To add to what Frodus said I have been trying to get data and info on this for quite some time. From what I have gleaned from reading various papers, one of which was a NASA summary document, LiFePO4 (and other lithium battery types) are essentially 100% efficient which means even small currents can charge them since there is no self-discharge to speak of. The CALB documentation actually list 3.4V as the "float" voltage. I have no idea how they arrived at that figure but it is there. Someone on the EVDL said they worked for a LiFePO4 battery manufacturer said that 3.4V was enough to fully charge a battery if left long enough. They didn't identify what company they worked for, however.

I have been trying to get some testing done on a TS-LFP40AHA cell to see what the ending current has to be to fully charge a cell if the ending voltage is lower than the TS spec of 4.00V at 0.015C. Preliminary testing shows that it is sufficient to merely stop at a lower ending current to return the same energy as was removed but the West Mountain Radio PWRcheck isn't cooperating very well with such low voltages and current from a single cell. I had to return the cell today so I will have to wait until I can get another small cell or two to start testing again. In the mean time I hope to get the issues resolved with the PWRcheck unit so I can put more value in the results.

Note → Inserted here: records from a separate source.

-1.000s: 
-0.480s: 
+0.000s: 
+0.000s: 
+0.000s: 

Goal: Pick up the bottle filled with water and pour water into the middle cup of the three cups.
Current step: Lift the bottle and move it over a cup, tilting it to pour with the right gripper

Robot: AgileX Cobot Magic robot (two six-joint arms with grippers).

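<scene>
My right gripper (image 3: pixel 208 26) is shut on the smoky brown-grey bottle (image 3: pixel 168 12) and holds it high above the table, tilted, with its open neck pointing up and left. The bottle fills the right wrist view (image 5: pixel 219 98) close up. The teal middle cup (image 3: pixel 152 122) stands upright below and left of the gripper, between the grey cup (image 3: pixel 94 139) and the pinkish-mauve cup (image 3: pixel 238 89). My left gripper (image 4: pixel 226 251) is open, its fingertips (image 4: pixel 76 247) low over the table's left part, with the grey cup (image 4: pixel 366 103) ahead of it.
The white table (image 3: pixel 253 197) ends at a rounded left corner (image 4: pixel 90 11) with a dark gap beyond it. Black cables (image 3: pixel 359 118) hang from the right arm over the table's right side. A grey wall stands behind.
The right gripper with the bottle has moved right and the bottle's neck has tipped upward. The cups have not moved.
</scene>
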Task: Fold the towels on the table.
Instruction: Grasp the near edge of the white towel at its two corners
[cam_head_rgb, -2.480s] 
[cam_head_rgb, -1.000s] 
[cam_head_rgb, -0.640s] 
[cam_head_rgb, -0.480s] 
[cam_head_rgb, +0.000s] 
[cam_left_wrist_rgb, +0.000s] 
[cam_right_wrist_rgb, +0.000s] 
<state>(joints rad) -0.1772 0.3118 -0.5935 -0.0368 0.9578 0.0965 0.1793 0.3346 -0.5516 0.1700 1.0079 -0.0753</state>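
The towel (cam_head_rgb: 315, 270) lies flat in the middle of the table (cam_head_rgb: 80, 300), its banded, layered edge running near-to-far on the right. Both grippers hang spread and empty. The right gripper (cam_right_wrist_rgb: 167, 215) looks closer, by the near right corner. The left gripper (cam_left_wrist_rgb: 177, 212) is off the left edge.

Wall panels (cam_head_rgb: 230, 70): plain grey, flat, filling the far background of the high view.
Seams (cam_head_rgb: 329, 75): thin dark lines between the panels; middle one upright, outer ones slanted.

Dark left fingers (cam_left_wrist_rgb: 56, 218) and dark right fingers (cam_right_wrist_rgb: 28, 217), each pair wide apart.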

Your statement from the LifeBatt documentation about capacity loss is the first I have heard about that being a possibility. Are you sure they weren't referring to the possibility that the cell wouldn't be fully charged if not charged to 3.65V rather than the actual cell capacity? In other words, is the documentation saying something like under charging would cause say 20% loss of total capacity in 5 years rather than 10 years if fully charged? What happens if you charge to 3.65V once each year. Does the capacity return?


----------



## MN Driver (Sep 29, 2009)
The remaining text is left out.